After the last debt standoff in the summer of 2011, Standard & Poor’s downgraded the government’s credit rating on long-term securities one notch from the highest level of AAA to AA+. It was the first ever downgrade of U.S. government debt.
After the presidential election, Fitch Ratings said Obama would need to quickly reach a budget agreement with Congress over the fiscal cliff or risk losing Fitch’s AAA rating on U.S. debt.
It’s unclear what, if anything, the Fed could do to cushion the economy from the fiscal cliff beyond the bond purchases it’s already making to try to lower long-term borrowing rates and stimulate spending.

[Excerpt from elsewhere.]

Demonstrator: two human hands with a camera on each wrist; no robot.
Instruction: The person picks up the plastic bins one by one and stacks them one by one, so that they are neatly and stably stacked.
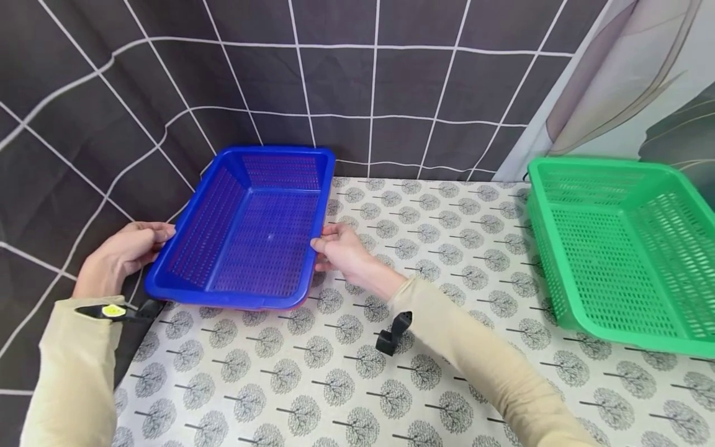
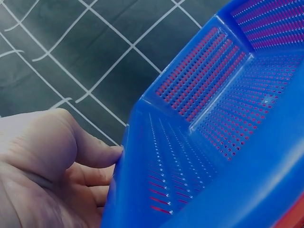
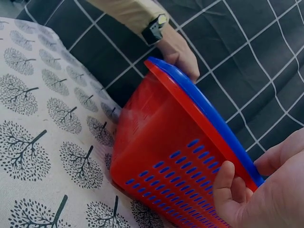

The minutes of the Fed’s last policy meeting suggest that it will likely unveil a bond buying program in December to try to drive down long-term rates. The new purchases would replace a bond-buying program that expires at year’s end.
But the minutes also noted that “several’ Fed policymakers questioned whether additional bond buying would be needed and that “a couple” worried that keeping rates too low for too long could drive up inflation.
A new bond buying program would come on top of a program the Fed launched in September to buy $40 billion a month in mortgage bonds to try to reduce long-term interest rates and make home buying more affordable. That program represented the Fed’s third round of major bond purchases to expand its holdings.
Fed officials also announced at the September meeting that they planned to keep the Fed’s benchmark short-term interest rate near zero through mid-2015. This rate for overnight loans has been at a record low since December 2008.